◆ **Task goal**: The response should consist of the listing, repeated word for word.

Data excerpt START

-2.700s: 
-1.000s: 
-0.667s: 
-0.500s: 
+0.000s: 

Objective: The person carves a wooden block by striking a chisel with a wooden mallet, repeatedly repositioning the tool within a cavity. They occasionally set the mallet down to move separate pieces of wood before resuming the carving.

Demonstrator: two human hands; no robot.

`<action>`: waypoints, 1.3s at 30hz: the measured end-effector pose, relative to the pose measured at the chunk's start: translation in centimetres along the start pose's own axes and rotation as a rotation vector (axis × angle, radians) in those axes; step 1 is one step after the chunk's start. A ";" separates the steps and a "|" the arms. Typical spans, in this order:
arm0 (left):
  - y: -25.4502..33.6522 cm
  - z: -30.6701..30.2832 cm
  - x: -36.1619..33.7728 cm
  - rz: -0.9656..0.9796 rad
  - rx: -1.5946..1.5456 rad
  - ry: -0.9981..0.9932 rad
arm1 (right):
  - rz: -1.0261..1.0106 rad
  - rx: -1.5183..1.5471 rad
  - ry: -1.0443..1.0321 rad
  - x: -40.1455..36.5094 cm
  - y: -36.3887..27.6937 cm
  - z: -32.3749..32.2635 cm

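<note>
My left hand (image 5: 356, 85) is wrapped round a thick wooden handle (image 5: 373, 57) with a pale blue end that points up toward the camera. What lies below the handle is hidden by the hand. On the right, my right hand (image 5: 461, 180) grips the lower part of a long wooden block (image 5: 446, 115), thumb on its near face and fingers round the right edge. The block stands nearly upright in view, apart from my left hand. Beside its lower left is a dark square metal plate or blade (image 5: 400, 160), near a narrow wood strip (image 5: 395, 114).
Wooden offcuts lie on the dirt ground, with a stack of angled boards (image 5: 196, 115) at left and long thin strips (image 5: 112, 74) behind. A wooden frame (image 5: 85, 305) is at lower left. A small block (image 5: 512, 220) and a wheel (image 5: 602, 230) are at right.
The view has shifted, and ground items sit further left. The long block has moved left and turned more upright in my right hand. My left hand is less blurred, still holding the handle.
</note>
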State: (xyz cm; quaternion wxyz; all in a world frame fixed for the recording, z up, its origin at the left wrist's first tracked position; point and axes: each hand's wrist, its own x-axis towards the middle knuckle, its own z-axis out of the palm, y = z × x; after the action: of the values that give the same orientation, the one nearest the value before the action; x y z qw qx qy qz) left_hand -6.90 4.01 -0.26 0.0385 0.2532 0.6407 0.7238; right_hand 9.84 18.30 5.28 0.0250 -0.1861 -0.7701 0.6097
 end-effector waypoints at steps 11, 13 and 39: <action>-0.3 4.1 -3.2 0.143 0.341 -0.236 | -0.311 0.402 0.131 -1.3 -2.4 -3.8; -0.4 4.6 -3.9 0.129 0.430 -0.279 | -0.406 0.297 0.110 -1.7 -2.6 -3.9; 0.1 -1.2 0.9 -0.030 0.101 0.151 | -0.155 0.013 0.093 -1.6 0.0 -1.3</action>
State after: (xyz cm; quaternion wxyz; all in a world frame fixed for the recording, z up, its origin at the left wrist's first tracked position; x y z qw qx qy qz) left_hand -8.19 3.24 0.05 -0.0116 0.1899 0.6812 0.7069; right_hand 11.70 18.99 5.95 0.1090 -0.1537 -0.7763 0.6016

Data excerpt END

◆ **Your response**:
-2.700s: 
-1.000s: 
-0.667s: 
-0.500s: 
+0.000s: 

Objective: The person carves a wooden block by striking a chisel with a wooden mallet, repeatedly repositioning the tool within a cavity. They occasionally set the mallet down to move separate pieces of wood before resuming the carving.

Demonstrator: two human hands; no robot.

`<action>`: waypoints, 1.3s at 30hz: the measured end-effector pose, relative to the pose measured at the chunk's start: translation in centimetres along the start pose's own axes and rotation as a rotation vector (axis × angle, radians) in those axes; step 1 is one step after the chunk's start. A ";" separates the steps and a "|" the arms. Typical spans, in this order:
arm0 (left):
  - y: -25.4502..33.6522 cm
  - z: -30.6701..30.2832 cm
  - x: -36.1619..33.7728 cm
  - rz: -0.9656..0.9796 rad
  - rx: -1.5946..1.5456 rad
  - ry: -0.9981..0.9932 rad
arm1 (right):
  - rz: -1.0261..1.0106 rad
  - rx: -1.5183..1.5471 rad
  - ry: -1.0443..1.0321 rad
  - x: -40.1455..36.5094 cm
  - y: -36.3887..27.6937 cm
  - z: -32.3749..32.2635 cm

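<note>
My left hand (image 5: 356, 85) is wrapped round a thick wooden handle (image 5: 373, 57) with a pale blue end that points up toward the camera. What lies below the handle is hidden by the hand. On the right, my right hand (image 5: 461, 180) grips the lower part of a long wooden block (image 5: 446, 115), thumb on its near face and fingers round the right edge. The block stands nearly upright in view, apart from my left hand. Beside its lower left is a dark square metal plate or blade (image 5: 400, 160), near a narrow wood strip (image 5: 395, 114).
Wooden offcuts lie on the dirt ground, with a stack of angled boards (image 5: 196, 115) at left and long thin strips (image 5: 112, 74) behind. A wooden frame (image 5: 85, 305) is at lower left. A small block (image 5: 512, 220) and a wheel (image 5: 602, 230) are at right.
The view has shifted, and ground items sit further left. The long block has moved left and turned more upright in my right hand. My left hand is less blurred, still holding the handle.
</note>
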State: (xyz cm; quaternion wxyz; all in a world frame fixed for the recording, z up, its origin at the left wrist's first tracked position; point and axes: each hand's wrist, its own x-axis towards the middle knuckle, its own z-axis out of the palm, y = z × x; after the action: of the values that give the same orientation, the one nearest the value before the action; x y z qw qx qy qz) left_hand -6.90 4.01 -0.26 0.0385 0.2532 0.6407 0.7238; right_hand 9.84 18.30 5.28 0.0250 -0.1861 -0.7701 0.6097
 end-effector waypoints at steps 11, 13 and 39: <action>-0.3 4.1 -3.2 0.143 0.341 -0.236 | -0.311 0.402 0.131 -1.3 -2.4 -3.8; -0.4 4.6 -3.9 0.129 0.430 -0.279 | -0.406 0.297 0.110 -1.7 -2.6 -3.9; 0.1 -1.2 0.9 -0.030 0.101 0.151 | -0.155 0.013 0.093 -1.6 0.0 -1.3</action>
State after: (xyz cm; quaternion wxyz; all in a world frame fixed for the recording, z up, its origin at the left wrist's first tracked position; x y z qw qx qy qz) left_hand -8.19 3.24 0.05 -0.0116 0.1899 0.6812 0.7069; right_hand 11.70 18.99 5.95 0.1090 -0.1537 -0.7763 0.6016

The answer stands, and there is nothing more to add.